Peut être que cela nous démontre le potentiel de l’unité entre les deux principales langues du Canada. Est-il possible d’être fier de sa culture anglophone et francophone en même temps ?
D’une part, cela semble possible. Les deux cultures coexistent et il y a beaucoup de québécois qui parlent les deux langues et vivent les deux cultures. D’autre part, étant donné l’histoire de la résistance au Québec, c’est une question incertaine. Au fil des années, les deux camps (les anglophones et les francophones) ont été victimes de discrimination, et cela ne va pas s’arrêter de sitôt. Alors que le Parti Québécois est au pouvoir, on note une certaine préférence pour les francophones, et si le prochain gouvernement est majoritairement anglophone, le sentiment de résistance québécois sera renforcé. Dans tous les cas, on espère que la variété québécoise sera protégée dans toute sa richesse.
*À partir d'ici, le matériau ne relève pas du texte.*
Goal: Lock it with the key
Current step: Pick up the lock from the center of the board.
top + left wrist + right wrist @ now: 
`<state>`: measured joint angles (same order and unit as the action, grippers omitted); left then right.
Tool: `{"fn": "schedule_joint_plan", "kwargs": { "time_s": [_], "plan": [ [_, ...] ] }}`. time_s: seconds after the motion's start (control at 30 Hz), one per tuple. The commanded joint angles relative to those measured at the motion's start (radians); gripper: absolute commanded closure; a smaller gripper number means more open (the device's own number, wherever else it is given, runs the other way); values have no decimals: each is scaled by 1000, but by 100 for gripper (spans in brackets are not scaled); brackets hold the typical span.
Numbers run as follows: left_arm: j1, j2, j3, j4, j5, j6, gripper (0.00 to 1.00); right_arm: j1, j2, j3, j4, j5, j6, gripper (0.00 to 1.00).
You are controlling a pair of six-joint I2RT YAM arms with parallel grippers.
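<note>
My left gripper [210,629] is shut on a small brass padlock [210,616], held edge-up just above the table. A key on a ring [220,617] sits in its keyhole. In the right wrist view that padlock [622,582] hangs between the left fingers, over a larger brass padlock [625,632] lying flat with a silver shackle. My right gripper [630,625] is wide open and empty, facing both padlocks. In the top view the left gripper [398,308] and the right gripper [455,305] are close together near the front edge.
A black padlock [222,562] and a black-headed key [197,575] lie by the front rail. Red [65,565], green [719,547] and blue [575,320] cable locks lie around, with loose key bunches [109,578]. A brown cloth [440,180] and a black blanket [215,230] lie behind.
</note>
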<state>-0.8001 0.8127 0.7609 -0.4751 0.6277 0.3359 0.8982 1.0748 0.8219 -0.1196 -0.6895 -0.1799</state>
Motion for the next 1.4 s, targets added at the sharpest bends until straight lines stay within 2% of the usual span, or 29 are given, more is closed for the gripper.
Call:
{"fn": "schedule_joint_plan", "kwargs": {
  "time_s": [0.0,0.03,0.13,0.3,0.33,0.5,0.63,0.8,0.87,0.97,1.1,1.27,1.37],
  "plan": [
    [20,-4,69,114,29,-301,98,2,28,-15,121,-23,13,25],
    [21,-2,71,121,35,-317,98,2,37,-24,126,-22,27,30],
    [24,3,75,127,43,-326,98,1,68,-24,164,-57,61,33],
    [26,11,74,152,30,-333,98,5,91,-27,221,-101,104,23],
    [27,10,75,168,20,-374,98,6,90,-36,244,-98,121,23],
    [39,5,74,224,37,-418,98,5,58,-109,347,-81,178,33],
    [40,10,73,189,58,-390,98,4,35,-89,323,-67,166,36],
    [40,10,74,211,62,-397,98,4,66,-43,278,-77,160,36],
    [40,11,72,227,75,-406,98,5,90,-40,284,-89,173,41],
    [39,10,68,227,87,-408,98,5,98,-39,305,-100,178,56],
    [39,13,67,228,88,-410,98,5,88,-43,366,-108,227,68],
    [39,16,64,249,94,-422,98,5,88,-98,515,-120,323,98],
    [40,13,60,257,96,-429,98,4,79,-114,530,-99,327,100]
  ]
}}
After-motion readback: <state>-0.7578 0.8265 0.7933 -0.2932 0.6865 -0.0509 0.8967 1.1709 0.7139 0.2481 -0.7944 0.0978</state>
[1] On peut cependant constater que l’évolution des langues est un phénomène naturel. Prenons l’exemple de l’anglais : cette langue aurait-elle été aussi riche qu’elle ne l’est maintenant s’il n’y avait pas eu l’influence du français (entre autres) ? Peut-être que non, et cela nous suggère que la résistance contre toute influence étrangère n’est pas toujours une bonne chose.